All forms of printf, way down deep, call _cfltcvt_l (or some variant) for FP conversion.  That always outputs to a char buffer, not wchar_t.  For the wide printfs, that buffer is then run, eventually, through MultiByteToWideChar.

It is interesting that there is not a specific set of functions to do it directly (and if the CRT was ever going to support using other numbers beyond the ASCII digits it would probably be a much bigger problem, but for now this is the best you can do.

Now the managed side has a better story here with the explicit interface implementation on System.IConvertible.ToDouble on System.String, not to mention all of the Double.ToString overloads that exist. But I guess it is easy to point out that .NET has only methods that produce Unicode strings here, and that if you want to produce non-Unicode strings you have to convert them. So I guess we have symmetry here. :-)

 

This post brought to you by E (U+0045, a.k.a. LATIN CAPITAL LETTER E)


Mike Dimmick on 13 Dec 2006 8:34 AM:

You don't mention _ecvt, _fcvt or _gcvt (and their secure variants) which at least avoid the overhead of parsing the format string.

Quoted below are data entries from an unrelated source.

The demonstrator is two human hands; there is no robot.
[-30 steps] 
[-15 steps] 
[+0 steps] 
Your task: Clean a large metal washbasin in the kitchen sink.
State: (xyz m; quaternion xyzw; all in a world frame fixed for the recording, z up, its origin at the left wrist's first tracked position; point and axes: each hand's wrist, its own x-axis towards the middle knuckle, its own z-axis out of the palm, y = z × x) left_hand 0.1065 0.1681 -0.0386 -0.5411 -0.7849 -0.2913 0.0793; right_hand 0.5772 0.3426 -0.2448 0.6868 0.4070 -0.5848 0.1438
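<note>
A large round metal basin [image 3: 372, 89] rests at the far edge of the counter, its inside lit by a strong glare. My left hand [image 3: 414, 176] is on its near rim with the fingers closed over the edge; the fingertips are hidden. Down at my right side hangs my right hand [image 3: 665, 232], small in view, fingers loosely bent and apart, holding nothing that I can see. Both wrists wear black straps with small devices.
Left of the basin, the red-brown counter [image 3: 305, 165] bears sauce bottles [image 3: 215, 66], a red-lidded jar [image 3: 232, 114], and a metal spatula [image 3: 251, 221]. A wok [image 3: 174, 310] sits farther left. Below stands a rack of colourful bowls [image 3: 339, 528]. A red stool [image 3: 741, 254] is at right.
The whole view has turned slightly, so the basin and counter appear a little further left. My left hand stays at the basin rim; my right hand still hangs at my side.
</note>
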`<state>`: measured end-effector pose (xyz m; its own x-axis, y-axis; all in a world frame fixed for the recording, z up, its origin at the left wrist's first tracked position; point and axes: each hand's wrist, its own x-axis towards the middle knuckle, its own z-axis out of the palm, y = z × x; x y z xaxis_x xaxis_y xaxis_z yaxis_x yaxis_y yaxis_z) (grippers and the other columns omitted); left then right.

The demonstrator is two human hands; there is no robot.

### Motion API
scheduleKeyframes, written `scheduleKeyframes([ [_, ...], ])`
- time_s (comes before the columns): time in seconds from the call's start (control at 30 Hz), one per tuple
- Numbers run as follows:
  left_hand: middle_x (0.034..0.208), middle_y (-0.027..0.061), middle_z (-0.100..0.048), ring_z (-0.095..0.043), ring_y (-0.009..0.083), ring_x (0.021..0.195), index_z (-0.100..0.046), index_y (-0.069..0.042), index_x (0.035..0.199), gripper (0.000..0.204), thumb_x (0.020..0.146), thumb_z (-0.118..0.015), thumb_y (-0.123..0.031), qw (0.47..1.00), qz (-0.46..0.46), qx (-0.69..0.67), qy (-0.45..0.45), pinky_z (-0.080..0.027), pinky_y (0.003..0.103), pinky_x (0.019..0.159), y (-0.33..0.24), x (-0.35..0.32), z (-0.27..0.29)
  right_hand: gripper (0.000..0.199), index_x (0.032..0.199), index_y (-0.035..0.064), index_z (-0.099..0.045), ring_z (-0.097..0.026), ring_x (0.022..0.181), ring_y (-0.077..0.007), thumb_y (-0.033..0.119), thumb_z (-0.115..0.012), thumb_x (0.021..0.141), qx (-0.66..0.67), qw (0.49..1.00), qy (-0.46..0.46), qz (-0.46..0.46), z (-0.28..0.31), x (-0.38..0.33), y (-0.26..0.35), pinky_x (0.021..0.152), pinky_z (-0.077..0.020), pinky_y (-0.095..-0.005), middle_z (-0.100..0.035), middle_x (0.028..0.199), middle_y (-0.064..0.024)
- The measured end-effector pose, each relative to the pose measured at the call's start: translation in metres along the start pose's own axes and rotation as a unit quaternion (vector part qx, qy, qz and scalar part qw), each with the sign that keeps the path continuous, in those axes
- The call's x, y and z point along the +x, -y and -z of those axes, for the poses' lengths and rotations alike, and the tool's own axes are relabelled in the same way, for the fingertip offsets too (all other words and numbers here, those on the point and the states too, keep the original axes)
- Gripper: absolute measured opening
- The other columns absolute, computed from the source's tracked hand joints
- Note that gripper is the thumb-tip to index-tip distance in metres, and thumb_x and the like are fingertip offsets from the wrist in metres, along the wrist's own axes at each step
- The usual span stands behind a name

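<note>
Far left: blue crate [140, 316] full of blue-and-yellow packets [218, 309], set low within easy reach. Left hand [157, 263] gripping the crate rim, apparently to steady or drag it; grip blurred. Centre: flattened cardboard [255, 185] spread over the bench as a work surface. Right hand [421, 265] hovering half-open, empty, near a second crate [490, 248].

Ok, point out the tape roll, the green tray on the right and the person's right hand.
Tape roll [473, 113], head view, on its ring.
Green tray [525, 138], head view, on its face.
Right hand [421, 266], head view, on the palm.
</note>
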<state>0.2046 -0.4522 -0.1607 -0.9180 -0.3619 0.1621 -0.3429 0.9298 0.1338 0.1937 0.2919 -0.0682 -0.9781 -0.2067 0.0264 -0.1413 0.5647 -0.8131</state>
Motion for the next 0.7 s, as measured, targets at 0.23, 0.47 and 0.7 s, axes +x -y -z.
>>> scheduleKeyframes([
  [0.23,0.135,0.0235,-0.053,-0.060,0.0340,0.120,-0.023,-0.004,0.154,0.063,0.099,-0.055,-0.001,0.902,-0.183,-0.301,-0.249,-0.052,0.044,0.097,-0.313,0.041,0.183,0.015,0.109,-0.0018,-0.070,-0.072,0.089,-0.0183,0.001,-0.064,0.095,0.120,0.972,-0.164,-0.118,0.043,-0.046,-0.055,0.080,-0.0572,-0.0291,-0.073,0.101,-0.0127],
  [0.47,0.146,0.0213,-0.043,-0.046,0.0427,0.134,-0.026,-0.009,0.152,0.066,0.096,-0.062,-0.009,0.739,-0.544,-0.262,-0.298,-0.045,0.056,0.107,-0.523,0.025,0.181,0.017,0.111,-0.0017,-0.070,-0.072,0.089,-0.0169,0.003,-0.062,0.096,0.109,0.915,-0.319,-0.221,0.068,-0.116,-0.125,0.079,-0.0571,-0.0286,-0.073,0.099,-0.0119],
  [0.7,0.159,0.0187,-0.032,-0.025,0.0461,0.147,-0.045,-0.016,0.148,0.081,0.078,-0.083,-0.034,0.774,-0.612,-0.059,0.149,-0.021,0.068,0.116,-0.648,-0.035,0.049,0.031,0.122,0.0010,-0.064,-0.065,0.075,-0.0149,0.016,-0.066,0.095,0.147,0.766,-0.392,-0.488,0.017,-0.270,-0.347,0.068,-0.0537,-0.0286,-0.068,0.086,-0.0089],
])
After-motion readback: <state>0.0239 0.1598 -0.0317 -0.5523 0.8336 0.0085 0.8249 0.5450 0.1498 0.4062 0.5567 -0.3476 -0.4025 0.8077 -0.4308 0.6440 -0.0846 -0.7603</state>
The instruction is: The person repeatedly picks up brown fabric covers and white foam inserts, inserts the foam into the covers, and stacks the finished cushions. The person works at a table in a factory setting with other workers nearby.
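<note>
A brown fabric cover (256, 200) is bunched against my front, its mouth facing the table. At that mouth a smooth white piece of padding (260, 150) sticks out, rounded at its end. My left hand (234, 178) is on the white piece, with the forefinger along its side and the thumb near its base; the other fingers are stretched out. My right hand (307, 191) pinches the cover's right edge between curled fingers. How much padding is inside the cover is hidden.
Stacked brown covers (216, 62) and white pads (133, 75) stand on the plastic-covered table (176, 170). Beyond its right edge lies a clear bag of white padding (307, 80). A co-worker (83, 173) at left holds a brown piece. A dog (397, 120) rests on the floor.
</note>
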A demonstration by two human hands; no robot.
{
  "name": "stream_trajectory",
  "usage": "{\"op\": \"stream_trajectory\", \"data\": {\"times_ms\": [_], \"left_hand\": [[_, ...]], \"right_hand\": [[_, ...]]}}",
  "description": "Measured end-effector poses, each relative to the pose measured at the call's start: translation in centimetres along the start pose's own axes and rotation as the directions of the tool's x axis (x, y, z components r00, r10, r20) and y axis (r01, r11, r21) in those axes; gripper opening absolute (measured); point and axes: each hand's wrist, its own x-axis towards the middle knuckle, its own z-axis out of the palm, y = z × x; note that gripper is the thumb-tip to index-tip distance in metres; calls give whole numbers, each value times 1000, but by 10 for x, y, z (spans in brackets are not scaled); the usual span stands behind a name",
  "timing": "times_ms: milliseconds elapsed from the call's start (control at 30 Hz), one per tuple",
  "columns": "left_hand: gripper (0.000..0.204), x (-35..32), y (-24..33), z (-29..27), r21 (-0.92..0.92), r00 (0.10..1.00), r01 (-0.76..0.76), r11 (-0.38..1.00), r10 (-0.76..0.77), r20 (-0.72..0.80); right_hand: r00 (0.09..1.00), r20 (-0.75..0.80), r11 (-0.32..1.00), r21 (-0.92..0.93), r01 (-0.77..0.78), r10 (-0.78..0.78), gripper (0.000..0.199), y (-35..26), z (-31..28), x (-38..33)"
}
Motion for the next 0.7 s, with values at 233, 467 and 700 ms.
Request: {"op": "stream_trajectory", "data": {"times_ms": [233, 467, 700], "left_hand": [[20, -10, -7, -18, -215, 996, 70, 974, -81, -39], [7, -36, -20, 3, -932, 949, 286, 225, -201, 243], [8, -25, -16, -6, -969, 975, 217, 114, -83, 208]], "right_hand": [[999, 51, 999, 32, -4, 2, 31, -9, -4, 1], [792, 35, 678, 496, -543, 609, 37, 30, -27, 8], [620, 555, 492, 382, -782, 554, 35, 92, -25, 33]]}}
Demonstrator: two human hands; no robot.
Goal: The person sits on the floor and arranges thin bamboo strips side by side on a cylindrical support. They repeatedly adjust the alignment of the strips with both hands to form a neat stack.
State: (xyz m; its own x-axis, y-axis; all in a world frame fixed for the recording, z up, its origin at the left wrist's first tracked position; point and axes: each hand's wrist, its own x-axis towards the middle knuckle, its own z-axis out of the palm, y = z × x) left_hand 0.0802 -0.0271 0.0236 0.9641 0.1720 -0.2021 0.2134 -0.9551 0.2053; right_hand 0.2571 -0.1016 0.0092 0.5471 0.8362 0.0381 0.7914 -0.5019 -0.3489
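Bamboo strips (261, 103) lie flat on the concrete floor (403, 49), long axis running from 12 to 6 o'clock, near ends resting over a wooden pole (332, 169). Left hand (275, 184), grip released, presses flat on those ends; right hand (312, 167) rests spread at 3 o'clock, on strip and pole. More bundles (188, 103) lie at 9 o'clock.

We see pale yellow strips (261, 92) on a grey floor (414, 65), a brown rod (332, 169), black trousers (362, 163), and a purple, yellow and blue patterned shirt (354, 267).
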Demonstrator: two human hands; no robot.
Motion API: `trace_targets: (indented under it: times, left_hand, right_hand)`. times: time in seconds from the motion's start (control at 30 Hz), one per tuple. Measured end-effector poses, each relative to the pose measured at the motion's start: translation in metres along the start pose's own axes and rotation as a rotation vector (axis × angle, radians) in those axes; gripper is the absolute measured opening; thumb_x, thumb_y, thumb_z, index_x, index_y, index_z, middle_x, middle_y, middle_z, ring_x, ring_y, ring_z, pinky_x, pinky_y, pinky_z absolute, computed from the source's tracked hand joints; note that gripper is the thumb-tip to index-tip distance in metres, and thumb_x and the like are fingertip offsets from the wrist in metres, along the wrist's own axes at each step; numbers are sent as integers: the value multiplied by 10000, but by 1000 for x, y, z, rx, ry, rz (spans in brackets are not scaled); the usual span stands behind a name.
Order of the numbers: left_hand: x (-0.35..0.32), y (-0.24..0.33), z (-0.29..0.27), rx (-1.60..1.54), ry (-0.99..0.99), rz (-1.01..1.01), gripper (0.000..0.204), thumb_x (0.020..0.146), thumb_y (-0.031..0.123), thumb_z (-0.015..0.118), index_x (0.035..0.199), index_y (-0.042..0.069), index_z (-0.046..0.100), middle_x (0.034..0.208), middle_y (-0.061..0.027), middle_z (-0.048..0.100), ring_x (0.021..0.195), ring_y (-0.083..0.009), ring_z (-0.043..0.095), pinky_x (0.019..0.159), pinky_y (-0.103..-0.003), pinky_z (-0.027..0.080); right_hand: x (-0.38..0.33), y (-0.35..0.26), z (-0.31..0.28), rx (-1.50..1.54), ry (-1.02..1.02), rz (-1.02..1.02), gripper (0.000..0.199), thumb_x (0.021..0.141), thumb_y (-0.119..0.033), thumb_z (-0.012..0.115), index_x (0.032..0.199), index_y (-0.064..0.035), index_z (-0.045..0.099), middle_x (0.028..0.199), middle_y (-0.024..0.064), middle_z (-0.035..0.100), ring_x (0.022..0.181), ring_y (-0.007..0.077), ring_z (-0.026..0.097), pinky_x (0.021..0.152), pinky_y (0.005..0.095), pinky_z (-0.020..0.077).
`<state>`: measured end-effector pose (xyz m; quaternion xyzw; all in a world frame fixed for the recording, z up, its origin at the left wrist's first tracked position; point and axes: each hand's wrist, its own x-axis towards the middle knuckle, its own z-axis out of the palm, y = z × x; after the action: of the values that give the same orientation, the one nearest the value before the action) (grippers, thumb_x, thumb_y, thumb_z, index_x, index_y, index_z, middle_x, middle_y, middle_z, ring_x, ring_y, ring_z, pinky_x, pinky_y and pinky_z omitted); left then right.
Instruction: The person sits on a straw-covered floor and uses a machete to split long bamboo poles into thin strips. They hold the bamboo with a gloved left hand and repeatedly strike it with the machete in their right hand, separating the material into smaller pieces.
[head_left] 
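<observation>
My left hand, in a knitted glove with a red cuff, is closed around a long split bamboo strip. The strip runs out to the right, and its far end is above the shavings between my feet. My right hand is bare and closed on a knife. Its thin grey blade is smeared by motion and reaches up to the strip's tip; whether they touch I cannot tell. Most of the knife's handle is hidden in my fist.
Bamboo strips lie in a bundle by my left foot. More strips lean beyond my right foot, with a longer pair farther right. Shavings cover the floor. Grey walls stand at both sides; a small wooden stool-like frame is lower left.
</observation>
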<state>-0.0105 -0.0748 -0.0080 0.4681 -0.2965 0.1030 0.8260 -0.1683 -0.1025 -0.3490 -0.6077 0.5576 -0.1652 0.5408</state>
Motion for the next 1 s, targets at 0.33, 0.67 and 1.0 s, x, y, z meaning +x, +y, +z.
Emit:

However, none of these have Unicode versions either.

Adam on 13 Dec 2006 8:54 AM:

"All forms of printf, way down deep, call _cfltcvt_l (or some variant) for FP conversion.  That always outputs to a char buffer, not wchar_t.  For the wide printfs, that buffer is then run, eventually, through MultiByteToWideChar."

First, YUCK! :-)

Second, that's an implementation detail. There should be no reason why that couldn't be changed and wide variants of _cfltcvt_l added to the system, and called directly from swprintf()

sprintf()/snprintf()/swprintf() are the standard functions to use for converting numbers to strings in C. That's how it's done. See also the C FAQ, question 13.1:

http://c-faq.com/lib/itoa.html

Michael S. Kaplan on 13 Dec 2006 9:05 AM:

Yes, an implementation detail -- the key point that no version of Microsoft's VC runtime implements it? :-)

Lars Viklund on 13 Dec 2006 9:09 AM:

If you're using C++ and want a safe way to convert from double to a wide string, you can always use std::wstringstream. It resides in the <sstream> header.

std::wstringstream wss;

wss << 42.0;

std::wstring ws = wss.str();

Or if you have the Boost libraries installed, you can use Boost.Lexical_cast to do your conversion.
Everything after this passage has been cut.